* EXERCISE:
Among the entries below, extract exactly the lines that run from the one with "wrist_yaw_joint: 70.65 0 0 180" through the one with "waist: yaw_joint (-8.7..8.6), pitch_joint", both ends included.

[DATASET — start]

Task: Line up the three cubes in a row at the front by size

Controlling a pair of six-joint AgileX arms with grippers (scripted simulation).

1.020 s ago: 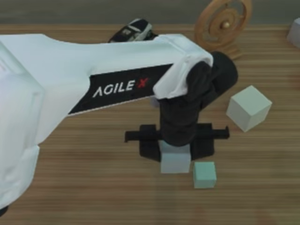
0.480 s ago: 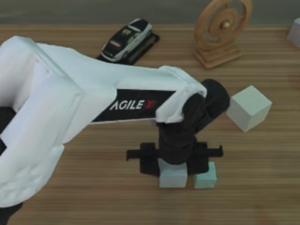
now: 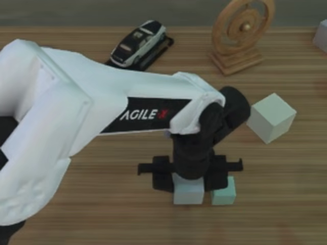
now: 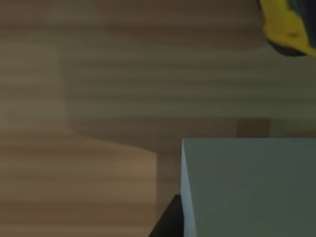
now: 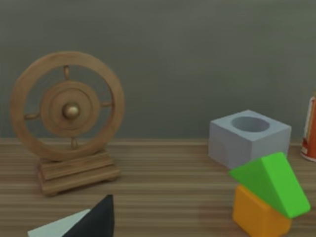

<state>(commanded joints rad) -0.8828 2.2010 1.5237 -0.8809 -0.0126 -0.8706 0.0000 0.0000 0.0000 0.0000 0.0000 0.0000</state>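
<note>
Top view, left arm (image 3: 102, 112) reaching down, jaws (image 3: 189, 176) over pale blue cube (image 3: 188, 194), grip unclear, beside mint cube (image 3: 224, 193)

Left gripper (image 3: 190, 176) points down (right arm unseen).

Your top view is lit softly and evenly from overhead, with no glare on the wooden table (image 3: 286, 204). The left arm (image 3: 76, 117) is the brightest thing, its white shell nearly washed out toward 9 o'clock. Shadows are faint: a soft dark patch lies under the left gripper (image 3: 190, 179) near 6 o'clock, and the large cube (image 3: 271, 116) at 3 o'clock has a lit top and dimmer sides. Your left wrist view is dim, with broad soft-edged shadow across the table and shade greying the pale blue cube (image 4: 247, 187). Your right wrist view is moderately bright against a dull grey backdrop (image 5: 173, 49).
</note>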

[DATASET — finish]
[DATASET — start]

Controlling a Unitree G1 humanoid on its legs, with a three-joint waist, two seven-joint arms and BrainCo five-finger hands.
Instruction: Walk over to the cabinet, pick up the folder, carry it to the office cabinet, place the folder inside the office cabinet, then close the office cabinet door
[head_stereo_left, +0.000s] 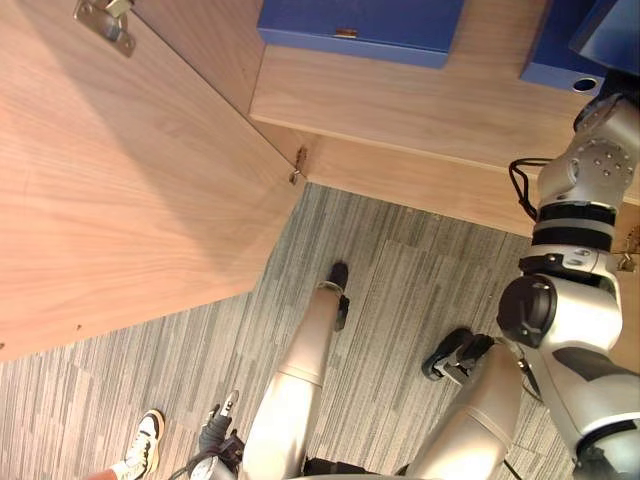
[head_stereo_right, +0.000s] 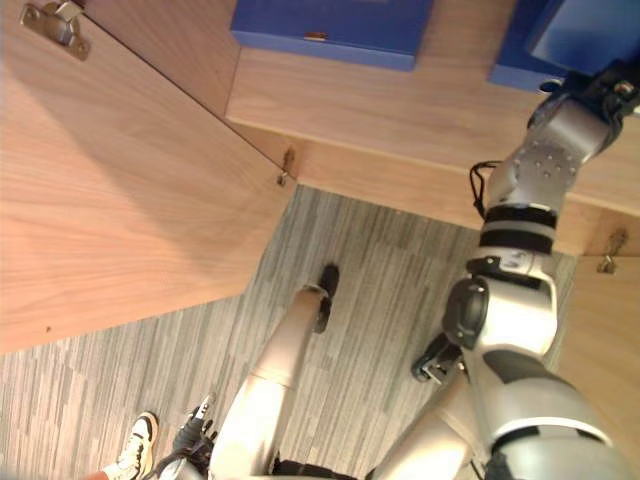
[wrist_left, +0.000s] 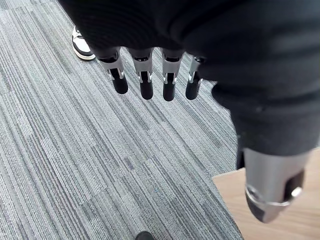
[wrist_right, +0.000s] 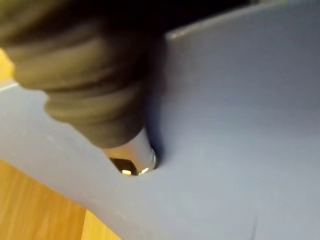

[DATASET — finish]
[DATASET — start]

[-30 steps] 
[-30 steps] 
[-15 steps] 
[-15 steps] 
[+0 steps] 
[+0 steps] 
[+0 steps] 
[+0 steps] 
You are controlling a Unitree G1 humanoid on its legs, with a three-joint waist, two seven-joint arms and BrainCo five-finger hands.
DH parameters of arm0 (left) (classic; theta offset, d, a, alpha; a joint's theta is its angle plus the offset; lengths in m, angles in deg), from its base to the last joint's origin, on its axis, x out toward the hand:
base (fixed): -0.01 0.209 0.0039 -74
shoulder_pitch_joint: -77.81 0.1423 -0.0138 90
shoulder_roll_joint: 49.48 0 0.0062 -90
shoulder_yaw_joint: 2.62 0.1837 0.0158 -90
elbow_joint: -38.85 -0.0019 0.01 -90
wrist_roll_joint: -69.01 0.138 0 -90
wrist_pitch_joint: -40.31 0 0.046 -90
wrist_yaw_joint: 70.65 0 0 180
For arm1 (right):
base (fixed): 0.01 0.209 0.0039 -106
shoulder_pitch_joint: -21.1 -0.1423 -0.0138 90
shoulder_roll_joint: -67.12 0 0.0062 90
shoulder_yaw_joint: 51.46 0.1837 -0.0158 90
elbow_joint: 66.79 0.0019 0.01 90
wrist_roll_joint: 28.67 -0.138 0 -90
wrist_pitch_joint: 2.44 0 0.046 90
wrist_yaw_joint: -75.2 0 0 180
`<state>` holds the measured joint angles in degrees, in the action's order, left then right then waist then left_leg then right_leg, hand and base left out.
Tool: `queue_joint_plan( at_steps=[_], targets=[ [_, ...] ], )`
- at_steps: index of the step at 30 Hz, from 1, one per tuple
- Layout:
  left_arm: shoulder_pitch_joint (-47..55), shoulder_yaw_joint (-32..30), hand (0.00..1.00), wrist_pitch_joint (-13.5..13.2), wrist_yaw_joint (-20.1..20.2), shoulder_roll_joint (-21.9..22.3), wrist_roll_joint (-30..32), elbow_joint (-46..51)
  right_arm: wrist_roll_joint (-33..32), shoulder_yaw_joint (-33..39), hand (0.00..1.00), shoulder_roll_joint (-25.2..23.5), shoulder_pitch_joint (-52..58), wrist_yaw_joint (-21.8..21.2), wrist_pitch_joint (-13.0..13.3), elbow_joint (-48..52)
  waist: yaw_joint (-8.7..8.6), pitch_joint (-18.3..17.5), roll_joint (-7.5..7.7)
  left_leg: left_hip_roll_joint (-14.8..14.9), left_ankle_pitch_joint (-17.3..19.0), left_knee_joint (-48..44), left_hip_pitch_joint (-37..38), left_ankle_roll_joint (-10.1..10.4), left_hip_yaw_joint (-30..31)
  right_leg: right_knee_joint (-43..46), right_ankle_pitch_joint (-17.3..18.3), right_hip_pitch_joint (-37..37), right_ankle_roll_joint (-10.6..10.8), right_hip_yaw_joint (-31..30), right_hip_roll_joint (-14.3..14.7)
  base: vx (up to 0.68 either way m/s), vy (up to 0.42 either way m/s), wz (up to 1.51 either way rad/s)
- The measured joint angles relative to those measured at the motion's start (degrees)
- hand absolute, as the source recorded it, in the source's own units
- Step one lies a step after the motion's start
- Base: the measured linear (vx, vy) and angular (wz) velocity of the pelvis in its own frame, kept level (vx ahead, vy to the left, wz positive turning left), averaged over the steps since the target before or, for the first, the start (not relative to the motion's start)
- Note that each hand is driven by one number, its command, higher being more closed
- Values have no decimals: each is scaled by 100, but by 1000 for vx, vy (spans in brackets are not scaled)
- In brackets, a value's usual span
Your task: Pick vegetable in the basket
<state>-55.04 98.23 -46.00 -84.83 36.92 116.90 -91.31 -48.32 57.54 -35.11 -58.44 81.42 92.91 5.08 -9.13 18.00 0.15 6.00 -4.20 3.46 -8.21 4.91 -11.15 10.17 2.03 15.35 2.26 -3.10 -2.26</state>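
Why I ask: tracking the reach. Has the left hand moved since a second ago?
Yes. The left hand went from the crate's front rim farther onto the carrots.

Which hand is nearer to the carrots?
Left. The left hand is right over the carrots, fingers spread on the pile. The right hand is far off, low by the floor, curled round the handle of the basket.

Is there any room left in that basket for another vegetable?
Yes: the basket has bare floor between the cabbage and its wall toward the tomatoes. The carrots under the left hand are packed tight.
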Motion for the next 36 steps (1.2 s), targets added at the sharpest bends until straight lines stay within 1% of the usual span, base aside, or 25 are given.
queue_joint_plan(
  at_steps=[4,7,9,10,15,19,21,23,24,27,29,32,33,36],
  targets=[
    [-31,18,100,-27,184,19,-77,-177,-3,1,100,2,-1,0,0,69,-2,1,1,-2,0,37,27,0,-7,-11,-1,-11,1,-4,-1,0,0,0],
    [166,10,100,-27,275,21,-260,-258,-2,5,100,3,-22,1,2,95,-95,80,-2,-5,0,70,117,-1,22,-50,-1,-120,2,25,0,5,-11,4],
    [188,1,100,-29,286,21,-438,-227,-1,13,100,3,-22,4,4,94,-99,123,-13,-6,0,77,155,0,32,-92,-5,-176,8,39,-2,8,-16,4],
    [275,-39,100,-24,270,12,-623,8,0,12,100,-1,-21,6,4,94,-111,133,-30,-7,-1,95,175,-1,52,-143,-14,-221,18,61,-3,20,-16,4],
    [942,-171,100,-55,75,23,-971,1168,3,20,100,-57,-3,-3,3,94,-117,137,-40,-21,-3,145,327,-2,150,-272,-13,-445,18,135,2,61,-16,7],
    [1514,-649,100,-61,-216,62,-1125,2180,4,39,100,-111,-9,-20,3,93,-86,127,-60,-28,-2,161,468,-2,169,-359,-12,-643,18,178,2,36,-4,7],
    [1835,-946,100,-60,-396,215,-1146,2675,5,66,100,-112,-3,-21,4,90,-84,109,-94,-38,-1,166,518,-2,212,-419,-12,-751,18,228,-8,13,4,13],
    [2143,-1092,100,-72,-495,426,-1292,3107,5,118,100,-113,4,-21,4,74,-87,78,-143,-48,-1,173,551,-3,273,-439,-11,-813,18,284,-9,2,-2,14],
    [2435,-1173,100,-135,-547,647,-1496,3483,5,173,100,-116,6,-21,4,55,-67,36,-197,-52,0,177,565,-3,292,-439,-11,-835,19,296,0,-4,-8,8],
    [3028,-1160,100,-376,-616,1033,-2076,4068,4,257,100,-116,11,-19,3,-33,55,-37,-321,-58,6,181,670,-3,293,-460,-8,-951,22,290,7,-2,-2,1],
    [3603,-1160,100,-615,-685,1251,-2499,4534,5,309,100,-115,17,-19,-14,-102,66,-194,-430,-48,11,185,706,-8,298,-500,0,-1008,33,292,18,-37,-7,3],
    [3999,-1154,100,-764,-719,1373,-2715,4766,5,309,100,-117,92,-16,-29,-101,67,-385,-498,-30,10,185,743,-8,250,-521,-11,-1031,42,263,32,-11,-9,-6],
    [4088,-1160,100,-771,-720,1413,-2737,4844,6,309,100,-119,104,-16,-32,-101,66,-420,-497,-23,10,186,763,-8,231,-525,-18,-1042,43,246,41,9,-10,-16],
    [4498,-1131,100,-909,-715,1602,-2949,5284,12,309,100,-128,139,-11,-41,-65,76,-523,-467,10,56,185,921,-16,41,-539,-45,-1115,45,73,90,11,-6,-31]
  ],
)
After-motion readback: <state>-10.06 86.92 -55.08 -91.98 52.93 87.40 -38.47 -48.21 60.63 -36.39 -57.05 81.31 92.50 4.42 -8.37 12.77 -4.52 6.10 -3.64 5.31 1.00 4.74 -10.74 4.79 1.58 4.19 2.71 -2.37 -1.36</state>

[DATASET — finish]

* RESPONSE TO THE EXERCISE:
wrist_yaw_joint: 70.65 0 0 180
For arm1 (right):
base (fixed): 0.01 0.209 0.0039 -106
shoulder_pitch_joint: -21.1 -0.1423 -0.0138 90
shoulder_roll_joint: -67.12 0 0.0062 90
shoulder_yaw_joint: 51.46 0.1837 -0.0158 90
elbow_joint: 66.79 0.0019 0.01 90
wrist_roll_joint: 28.67 -0.138 0 -90
wrist_pitch_joint: 2.44 0 0.046 90
wrist_yaw_joint: -75.2 0 0 180
`<state>` holds the measured joint angles in degrees, in the action's order, left then right then waist then left_leg then right_leg, hand and base left out.
Tool: `queue_joint_plan( at_steps=[_], targets=[ [_, ...] ], )`
- at_steps: index of the step at 30 Hz, from 1, one per tuple
- Layout:
  left_arm: shoulder_pitch_joint (-47..55), shoulder_yaw_joint (-32..30), hand (0.00..1.00), wrist_pitch_joint (-13.5..13.2), wrist_yaw_joint (-20.1..20.2), shoulder_roll_joint (-21.9..22.3), wrist_roll_joint (-30..32), elbow_joint (-46..51)
  right_arm: wrist_roll_joint (-33..32), shoulder_yaw_joint (-33..39), hand (0.00..1.00), shoulder_roll_joint (-25.2..23.5), shoulder_pitch_joint (-52..58), wrist_yaw_joint (-21.8..21.2), wrist_pitch_joint (-13.0..13.3), elbow_joint (-48..52)
  waist: yaw_joint (-8.7..8.6), pitch_joint (-18.3..17.5), roll_joint (-7.5..7.7)

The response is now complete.